Le respect mutuel de l'Accord de Bruxelles, ainsi que l'acceptation de la réalité du Kosovo par la Serbie, constituent l'hypothèse locale de quitter la route sans dirigeants politiques albanais-serbes et de la résolution finale de la prophétie du Kosovo. Une telle attitude et le point de départ de la direction de la Serbie, avec l'importance pour la génération actuelle qui veut une vie calme et digne, plutôt que de souffrir et de souffrir, les réalistes peuvent créer des conditions de compromis avec les Albanais, en mettant l'accent sur l'ensemble des générations, des instruments et des mécanismes de protection des Serbes du Kosovo et des droits de l'homme.

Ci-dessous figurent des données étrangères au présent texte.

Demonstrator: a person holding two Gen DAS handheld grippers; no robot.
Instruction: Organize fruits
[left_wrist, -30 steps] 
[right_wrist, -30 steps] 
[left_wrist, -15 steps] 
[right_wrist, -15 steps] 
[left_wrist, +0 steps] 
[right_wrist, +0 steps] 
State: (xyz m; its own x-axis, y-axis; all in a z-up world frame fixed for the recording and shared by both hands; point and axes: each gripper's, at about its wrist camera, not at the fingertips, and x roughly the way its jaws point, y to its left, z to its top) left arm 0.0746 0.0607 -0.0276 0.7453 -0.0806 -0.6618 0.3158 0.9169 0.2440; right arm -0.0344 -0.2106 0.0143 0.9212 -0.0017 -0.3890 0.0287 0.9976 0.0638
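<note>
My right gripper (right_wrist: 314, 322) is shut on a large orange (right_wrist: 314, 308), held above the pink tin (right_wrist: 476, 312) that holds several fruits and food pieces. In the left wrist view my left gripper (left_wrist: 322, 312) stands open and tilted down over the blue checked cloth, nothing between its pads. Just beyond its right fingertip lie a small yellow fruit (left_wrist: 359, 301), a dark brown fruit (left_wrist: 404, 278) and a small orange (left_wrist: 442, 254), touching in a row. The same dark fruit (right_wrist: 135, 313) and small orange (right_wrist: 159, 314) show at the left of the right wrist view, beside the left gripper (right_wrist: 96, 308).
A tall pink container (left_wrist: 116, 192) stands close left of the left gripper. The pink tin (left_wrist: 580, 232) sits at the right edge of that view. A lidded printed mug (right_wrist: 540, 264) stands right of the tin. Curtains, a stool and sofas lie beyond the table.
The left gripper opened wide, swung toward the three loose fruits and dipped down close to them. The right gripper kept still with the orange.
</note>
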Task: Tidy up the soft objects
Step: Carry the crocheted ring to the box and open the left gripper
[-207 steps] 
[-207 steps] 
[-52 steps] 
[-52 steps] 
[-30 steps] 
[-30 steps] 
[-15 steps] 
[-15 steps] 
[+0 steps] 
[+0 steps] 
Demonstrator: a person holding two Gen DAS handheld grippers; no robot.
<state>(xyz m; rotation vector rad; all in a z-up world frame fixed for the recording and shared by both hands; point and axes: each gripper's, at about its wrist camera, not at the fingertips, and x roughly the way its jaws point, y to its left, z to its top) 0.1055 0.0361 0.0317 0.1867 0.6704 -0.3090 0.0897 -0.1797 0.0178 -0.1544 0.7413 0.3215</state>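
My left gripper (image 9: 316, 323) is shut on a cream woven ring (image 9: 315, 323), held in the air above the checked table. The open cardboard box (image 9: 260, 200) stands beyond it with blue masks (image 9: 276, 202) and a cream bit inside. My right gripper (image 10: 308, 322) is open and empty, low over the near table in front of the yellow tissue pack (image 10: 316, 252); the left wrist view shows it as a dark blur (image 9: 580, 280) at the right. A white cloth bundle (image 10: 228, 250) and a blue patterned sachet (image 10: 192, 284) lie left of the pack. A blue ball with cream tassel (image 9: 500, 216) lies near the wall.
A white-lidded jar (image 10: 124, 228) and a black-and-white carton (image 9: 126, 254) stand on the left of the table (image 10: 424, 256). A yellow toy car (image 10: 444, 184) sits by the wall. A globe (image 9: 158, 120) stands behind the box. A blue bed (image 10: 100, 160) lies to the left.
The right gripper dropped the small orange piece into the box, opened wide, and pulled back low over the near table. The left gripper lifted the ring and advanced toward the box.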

Une telle attitude et approche accepteront également la Fédération de Russie (et pas seulement elle), car elle a souligné à maintes reprises que, en ce qui concerne le Kosovo, elle soutiendra ce que la Serbie veut. Il va sans dire qu'il y aura diverses résistances à une telle approche de la part des hauts responsables de l'Église orthodoxe serbe, qui abandonnent le mythe et le serment au Kosovo, des nationalistes serbes extrêmes, auxquels le Kosovo agonise (appelé “le conflit albanais-serbe <x1) gelé pour les privilèges obtenus, pour la corruption et l'enrichissement, et pour la manipulation du pouvoir. C'est pourquoi, aujourd'hui, la compréhension et le soutien de la Russie et de la Chine pour résoudre le nœud du Kosovo à partir de l'intérêt le plus radical du peuple et des citoyens de la Serbie sont les plus nécessaires, puisque la Serbie n'a plus la possibilité de payer un prix social trop élevé, ce qui impose le problème du Kosovo.